- [PROBLEM TO SOLVE]
In your copy, include every record exactly and no pictures.

----- RECORD SET

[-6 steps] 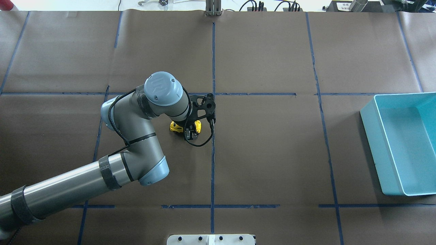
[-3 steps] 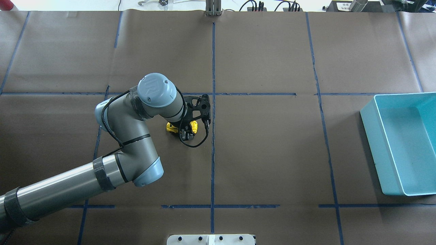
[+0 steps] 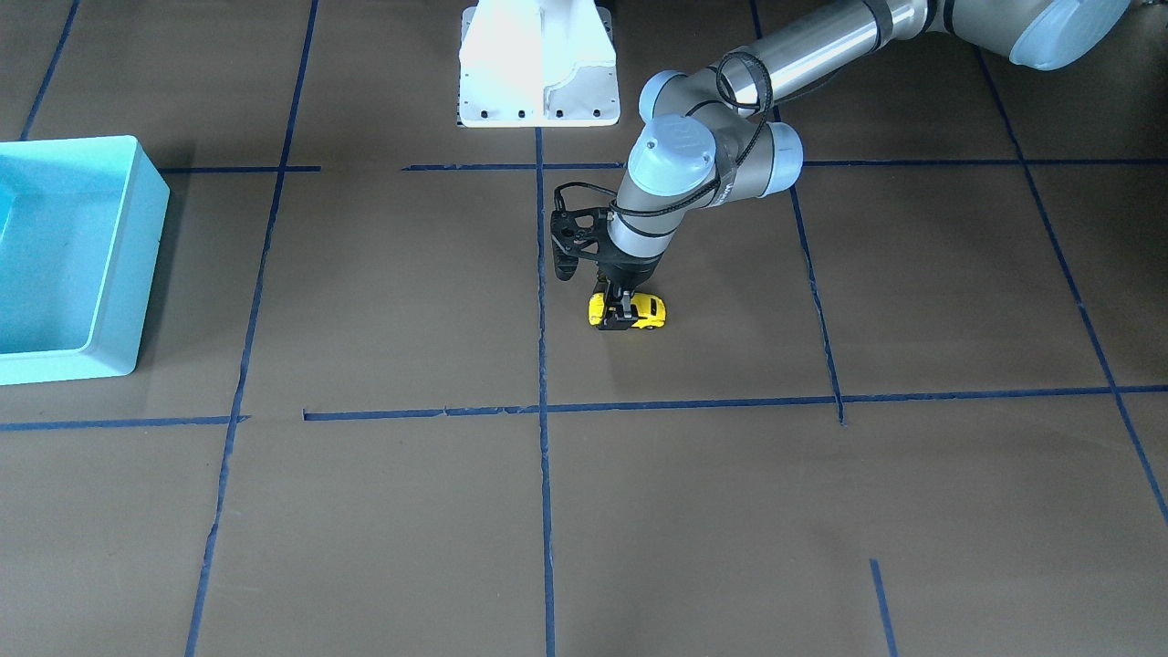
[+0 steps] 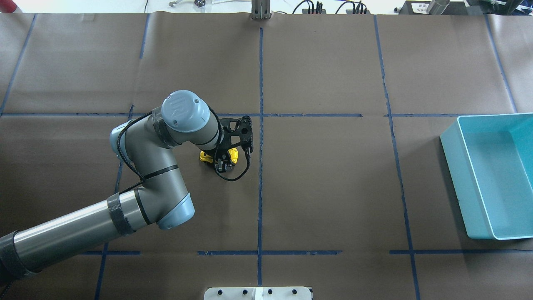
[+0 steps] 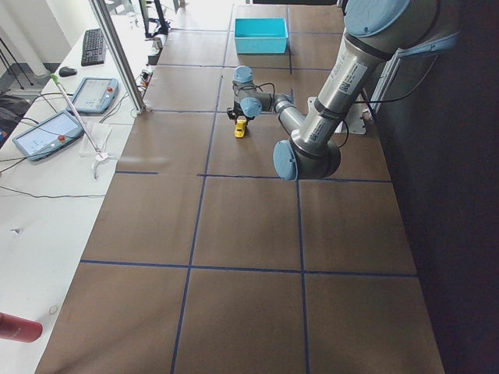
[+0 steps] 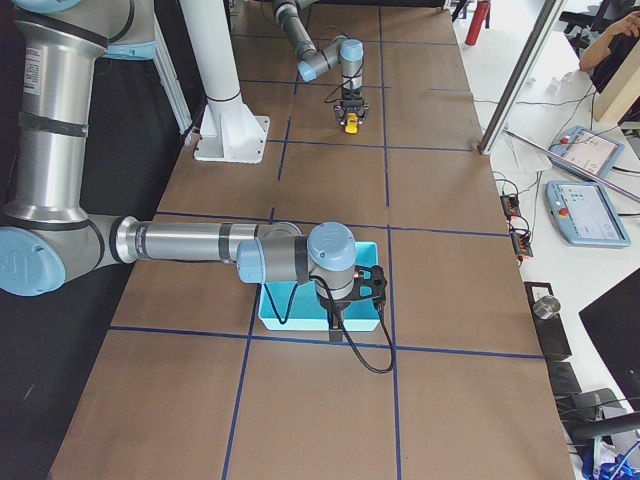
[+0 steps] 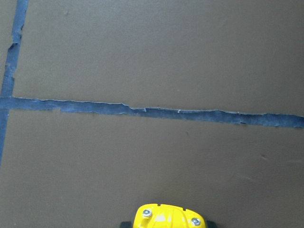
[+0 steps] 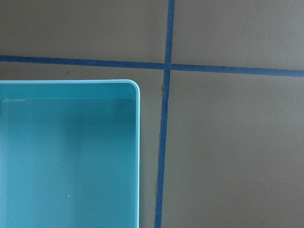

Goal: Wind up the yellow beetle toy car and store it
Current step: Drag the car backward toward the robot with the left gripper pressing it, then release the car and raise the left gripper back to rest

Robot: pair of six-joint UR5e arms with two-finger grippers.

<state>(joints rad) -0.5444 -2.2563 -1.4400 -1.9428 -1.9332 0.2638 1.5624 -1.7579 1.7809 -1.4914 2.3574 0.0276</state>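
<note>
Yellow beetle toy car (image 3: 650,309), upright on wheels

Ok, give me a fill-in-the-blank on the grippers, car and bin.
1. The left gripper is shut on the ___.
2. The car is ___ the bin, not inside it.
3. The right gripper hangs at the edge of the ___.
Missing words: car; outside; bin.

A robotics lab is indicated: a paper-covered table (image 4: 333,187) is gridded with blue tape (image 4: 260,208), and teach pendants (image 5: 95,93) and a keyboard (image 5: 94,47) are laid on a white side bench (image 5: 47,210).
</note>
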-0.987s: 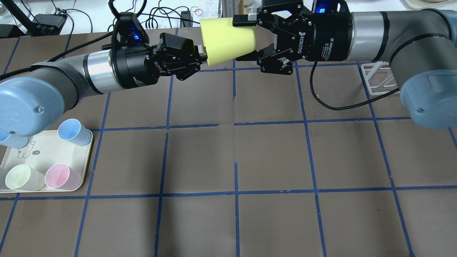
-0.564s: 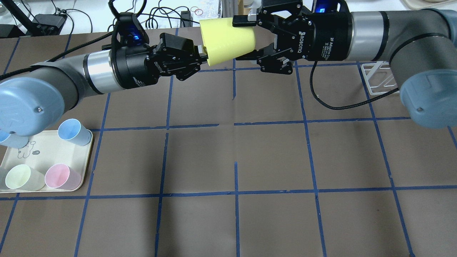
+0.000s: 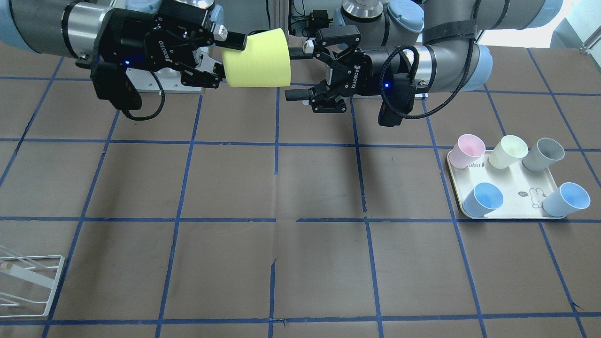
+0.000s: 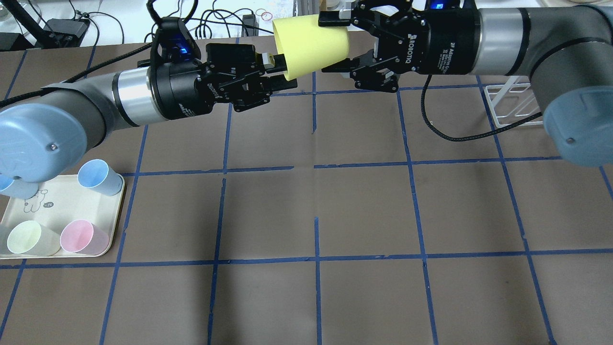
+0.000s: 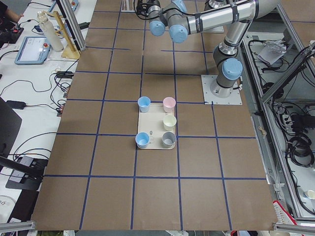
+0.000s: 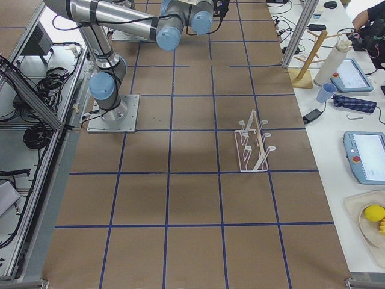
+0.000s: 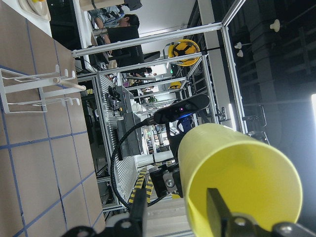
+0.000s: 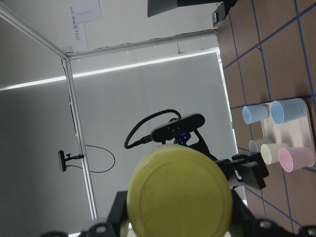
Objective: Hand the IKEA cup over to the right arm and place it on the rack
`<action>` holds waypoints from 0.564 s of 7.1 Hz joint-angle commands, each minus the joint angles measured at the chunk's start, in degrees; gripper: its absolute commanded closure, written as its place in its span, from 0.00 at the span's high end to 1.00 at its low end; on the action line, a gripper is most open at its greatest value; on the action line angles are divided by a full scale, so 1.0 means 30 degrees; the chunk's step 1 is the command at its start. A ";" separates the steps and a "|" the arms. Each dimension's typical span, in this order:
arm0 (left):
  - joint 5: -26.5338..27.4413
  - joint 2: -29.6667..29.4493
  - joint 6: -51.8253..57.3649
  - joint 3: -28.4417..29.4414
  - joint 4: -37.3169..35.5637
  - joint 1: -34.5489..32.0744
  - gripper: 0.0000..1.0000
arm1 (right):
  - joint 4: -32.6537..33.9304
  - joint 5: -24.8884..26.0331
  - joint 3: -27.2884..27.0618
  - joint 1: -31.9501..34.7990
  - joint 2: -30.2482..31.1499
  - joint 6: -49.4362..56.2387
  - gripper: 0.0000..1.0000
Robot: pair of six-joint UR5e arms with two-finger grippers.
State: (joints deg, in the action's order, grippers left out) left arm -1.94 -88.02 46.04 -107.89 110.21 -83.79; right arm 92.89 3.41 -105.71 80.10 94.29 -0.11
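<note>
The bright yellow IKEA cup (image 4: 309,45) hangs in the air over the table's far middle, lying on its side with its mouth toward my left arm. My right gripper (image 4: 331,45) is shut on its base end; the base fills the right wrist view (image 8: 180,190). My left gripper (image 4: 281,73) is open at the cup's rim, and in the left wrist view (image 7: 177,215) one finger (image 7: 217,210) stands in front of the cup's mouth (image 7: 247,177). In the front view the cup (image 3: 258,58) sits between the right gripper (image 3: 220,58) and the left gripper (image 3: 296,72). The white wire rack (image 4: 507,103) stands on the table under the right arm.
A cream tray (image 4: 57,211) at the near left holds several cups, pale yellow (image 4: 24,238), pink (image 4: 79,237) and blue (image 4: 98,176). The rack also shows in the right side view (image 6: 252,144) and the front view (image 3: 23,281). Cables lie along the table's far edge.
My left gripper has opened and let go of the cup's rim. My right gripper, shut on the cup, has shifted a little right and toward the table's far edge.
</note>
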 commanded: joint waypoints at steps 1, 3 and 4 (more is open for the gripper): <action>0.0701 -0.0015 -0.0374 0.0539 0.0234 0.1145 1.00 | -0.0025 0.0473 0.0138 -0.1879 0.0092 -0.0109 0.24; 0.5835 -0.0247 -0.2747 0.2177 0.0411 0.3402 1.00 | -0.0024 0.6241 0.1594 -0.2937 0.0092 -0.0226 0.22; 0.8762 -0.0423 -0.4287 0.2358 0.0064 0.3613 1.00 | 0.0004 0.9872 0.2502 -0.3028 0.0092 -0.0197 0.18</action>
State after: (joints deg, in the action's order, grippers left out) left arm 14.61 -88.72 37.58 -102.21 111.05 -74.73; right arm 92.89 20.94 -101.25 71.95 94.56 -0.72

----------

- [RESPONSE TO THE TASK]
[-6 steps] 
[-3 steps] 
[+0 steps] 
[+0 steps] 
[+0 steps] 
[+0 steps] 
[+0 steps] 
[+0 steps] 

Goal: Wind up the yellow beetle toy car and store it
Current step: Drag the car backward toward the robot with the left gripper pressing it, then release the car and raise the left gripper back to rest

Robot: pair of six-joint UR5e arms with two-finger grippers.

<state>(joints rad) -0.5444 -2.2563 -1.4400 -1.9428 -1.9332 0.2638 1.5624 -1.7579 1.7809 -1.4914 2.3574 0.0276</state>
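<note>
Yellow beetle toy car (image 3: 650,309), upright on wheels

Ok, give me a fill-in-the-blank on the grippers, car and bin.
1. The left gripper is shut on the ___.
2. The car is ___ the bin, not inside it.
3. The right gripper hangs at the edge of the ___.
Missing words: car; outside; bin.

A robotics lab is indicated: a paper-covered table (image 4: 333,187) is gridded with blue tape (image 4: 260,208), and teach pendants (image 5: 95,93) and a keyboard (image 5: 94,47) are laid on a white side bench (image 5: 47,210).
</note>
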-0.987s: 
-0.564s: 
+0.000s: 
+0.000s: 
+0.000s: 
+0.000s: 
+0.000s: 
+0.000s: 
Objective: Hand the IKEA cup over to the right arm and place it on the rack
`<action>` holds waypoints from 0.564 s of 7.1 Hz joint-angle commands, each minus the joint angles measured at the chunk's start, in degrees; gripper: its absolute commanded closure, written as its place in its span, from 0.00 at the span's high end to 1.00 at its low end; on the action line, a gripper is most open at its greatest value; on the action line angles are divided by a full scale, so 1.0 means 30 degrees; the chunk's step 1 is the command at its start. A ";" separates the steps and a "|" the arms. Each dimension's typical span, in this order:
arm0 (left):
  - joint 5: -26.5338..27.4413
  - joint 2: -29.6667..29.4493
  - joint 6: -51.8253..57.3649
  - joint 3: -28.4417..29.4414
  - joint 4: -37.3169..35.5637
  - joint 1: -34.5489..32.0744
  - gripper: 0.0000..1.0000
arm1 (right):
  - joint 4: -32.6537..33.9304
  - joint 5: -24.8884..26.0331
  - joint 3: -27.2884..27.0618
  - joint 1: -31.9501..34.7990
  - joint 2: -30.2482..31.1499
  - joint 6: -49.4362..56.2387
  - gripper: 0.0000..1.0000
Robot: pair of six-joint UR5e arms with two-finger grippers.
State: (joints deg, in the action's order, grippers left out) left arm -1.94 -88.02 46.04 -107.89 110.21 -83.79; right arm 92.89 3.41 -105.71 80.10 94.29 -0.11
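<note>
The bright yellow IKEA cup (image 4: 309,45) hangs in the air over the table's far middle, lying on its side with its mouth toward my left arm. My right gripper (image 4: 331,45) is shut on its base end; the base fills the right wrist view (image 8: 180,190). My left gripper (image 4: 281,73) is open at the cup's rim, and in the left wrist view (image 7: 177,215) one finger (image 7: 217,210) stands in front of the cup's mouth (image 7: 247,177). In the front view the cup (image 3: 258,58) sits between the right gripper (image 3: 220,58) and the left gripper (image 3: 296,72). The white wire rack (image 4: 507,103) stands on the table under the right arm.
A cream tray (image 4: 57,211) at the near left holds several cups, pale yellow (image 4: 24,238), pink (image 4: 79,237) and blue (image 4: 98,176). The rack also shows in the right side view (image 6: 252,144) and the front view (image 3: 23,281). Cables lie along the table's far edge.
My left gripper has opened and let go of the cup's rim. My right gripper, shut on the cup, has shifted a little right and toward the table's far edge.
</note>
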 commanded: joint waypoints at steps 1, 3 and 4 (more is open for the gripper): <action>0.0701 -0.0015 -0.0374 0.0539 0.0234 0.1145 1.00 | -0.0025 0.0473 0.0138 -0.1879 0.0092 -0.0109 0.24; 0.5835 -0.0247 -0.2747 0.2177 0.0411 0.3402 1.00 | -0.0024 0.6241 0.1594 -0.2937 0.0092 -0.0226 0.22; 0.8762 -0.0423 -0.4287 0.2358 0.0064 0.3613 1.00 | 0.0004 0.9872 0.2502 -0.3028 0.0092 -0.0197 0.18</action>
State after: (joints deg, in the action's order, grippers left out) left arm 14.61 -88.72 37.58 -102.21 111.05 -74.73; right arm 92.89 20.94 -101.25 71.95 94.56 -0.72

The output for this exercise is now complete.